■ Exercise description: Where an image appears, leave it out; otherwise repeat the data exactly.
[Start of Attachment]
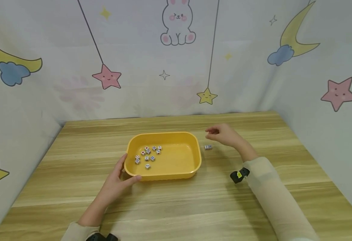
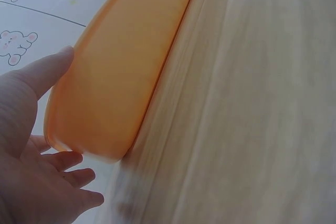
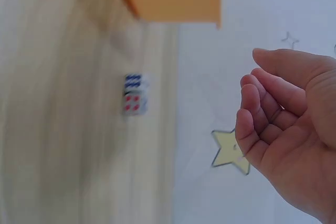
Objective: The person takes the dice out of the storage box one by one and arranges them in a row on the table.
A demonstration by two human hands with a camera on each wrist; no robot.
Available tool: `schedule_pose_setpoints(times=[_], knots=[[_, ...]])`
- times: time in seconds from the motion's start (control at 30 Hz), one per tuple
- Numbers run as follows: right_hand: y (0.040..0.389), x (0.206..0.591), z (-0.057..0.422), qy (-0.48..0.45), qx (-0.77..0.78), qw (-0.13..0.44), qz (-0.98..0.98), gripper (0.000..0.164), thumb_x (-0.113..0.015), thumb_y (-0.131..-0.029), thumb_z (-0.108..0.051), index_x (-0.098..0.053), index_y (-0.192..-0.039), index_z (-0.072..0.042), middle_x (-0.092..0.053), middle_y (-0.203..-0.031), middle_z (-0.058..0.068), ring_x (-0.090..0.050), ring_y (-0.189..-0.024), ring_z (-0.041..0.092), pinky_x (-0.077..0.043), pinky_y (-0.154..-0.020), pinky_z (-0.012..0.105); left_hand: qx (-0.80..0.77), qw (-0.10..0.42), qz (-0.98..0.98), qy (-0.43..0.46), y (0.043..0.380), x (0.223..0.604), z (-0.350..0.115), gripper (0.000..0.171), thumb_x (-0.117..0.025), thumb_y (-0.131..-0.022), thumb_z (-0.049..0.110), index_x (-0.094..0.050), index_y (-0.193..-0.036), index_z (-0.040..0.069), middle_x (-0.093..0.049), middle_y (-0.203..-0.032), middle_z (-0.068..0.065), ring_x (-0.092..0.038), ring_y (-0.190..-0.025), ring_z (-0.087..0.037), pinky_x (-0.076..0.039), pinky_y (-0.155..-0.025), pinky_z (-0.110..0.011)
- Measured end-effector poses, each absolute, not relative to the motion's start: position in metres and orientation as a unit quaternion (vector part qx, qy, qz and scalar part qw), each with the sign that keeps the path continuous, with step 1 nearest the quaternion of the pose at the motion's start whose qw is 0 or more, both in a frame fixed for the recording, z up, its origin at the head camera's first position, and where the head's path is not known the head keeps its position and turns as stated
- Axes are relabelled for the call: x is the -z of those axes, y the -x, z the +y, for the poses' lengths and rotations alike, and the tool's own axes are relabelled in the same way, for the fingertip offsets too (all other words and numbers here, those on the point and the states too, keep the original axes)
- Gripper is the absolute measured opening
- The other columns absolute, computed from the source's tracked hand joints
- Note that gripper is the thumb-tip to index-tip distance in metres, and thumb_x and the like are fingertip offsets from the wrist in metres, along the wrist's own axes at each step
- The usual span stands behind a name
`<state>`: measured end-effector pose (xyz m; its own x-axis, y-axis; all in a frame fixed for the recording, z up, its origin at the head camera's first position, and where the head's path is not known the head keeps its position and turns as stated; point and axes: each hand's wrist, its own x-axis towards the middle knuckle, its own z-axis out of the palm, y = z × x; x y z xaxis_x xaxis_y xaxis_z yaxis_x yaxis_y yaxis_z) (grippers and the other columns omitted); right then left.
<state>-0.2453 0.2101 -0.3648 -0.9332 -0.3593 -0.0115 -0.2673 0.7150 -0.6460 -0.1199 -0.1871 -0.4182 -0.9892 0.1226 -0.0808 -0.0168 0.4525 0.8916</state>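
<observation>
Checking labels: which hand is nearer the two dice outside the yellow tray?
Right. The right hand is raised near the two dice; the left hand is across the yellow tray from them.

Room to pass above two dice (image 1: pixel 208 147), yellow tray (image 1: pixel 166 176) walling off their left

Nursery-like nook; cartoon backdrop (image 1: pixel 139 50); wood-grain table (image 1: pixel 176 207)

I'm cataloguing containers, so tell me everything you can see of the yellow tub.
The yellow tub is shallow, smooth and plastic-looking, rectangular with rounded corners and an open top; the wrist views show it more orange. It stands upright on the wooden table, long sides left to right. White dice lie in its left half. The left hand holds its near left corner.
</observation>
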Motion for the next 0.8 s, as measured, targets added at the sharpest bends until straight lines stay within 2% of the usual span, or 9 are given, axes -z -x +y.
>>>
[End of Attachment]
■ Answer area:
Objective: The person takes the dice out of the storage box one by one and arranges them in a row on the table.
A demonstration by two human hands with a camera on each wrist; no robot.
Available tool: `schedule_pose_setpoints(times=[_], knots=[[_, ...]])`
- times: time in seconds from the motion's start (control at 30 Hz), one per tuple
- Numbers run as follows: right_hand: y (0.040..0.389), x (0.206..0.591), z (-0.057..0.422), qy (-0.48..0.45), qx (-0.77..0.78), qw (-0.13..0.44), qz (-0.98..0.98), gripper (0.000..0.164), thumb_x (-0.113..0.015), thumb_y (-0.131..-0.029), thumb_z (-0.108..0.051), index_x (-0.098..0.053), index_y (-0.192..-0.039), index_z (-0.072..0.042), middle_x (-0.092..0.053), middle_y (-0.203..-0.031), middle_z (-0.058..0.068), ring_x (-0.090..0.050), ring_y (-0.189..-0.024), ring_z (-0.041..0.092), pinky_x (-0.077..0.043), pinky_y (-0.154..-0.020), pinky_z (-0.012..0.105); left_hand: qx (-0.80..0.77), qw (-0.10..0.42), qz (-0.98..0.98), qy (-0.43..0.46), y (0.043..0.380), x (0.223..0.604), z (-0.350..0.115), gripper (0.000..0.171), thumb_x (-0.117..0.025), thumb_y (-0.131..-0.022), thumb_z (-0.049..0.110), index_x (-0.094..0.050), index_y (-0.193..-0.036), index_z (-0.040..0.069), middle_x (-0.093..0.049), middle_y (-0.203..-0.032), middle_z (-0.068..0.065), ring_x (-0.092..0.038), ring_y (-0.190..-0.025), ring_z (-0.087..0.037), pinky_x (-0.076..0.039), pinky_y (-0.155..-0.025), pinky_z (-0.110..0.011)
- Measured end-effector poses, each absolute, not relative to the motion's start: position in metres and orientation as a unit quaternion (vector part qx, qy, qz and scalar part qw), each with the sign that keeps the path continuous, with step 1 nearest the quaternion of the pose at the motion's start whose qw is 0 or more, both in a frame fixed for the recording, z up, its origin at the head camera's first position, and where the head's path is not known the head keeps its position and turns as stated
- Axes are relabelled for the call: x is the -z of those axes, y the -x, z the +y, for the poses' lengths and rotations alike, and the tool's own axes are relabelled in the same way, for the fingertip offsets too (all other words and numbers here, those on the point and the states too, keep the original axes)
- Gripper is the absolute measured opening
- The other columns absolute, computed from the source's tracked hand joints
- Note that gripper is the thumb-tip to index-tip distance in metres, and thumb_x and the like are fingertip offsets from the wrist in metres, along the wrist's own axes at each step
- The usual span stands behind a name
`<state>`: measured end-effector pose (xyz m; its own x-axis, y-axis; all in a frame fixed for the recording, z up, its origin at the head camera's first position, and where the head's path is not known the head keeps its position and turns as stated; point and axes: each hand's wrist, its own x-axis towards the middle knuckle, its own z-axis out of the palm, y = z × x; x y z xaxis_x xaxis_y xaxis_z yaxis_x yaxis_y yaxis_z) (grippers and the other columns omitted); right then left.
<state>-0.2453 0.2101 -0.3648 -0.9332 -0.3593 -0.0115 -0.2673 0.7150 -0.6460 -0.1199 -0.1871 -0.4182 -0.9892 0.1226 -0.0808 -0.0168 0.4525 0.8916</state>
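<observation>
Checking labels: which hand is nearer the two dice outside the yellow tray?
Right. The right hand is raised near the two dice; the left hand is across the yellow tray from them.

Room to pass above two dice (image 1: pixel 208 147), yellow tray (image 1: pixel 166 176) walling off their left

Nursery-like nook; cartoon backdrop (image 1: pixel 139 50); wood-grain table (image 1: pixel 176 207)

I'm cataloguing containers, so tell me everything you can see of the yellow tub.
The yellow tub is shallow, smooth and plastic-looking, rectangular with rounded corners and an open top; the wrist views show it more orange. It stands upright on the wooden table, long sides left to right. White dice lie in its left half. The left hand holds its near left corner.
</observation>
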Motion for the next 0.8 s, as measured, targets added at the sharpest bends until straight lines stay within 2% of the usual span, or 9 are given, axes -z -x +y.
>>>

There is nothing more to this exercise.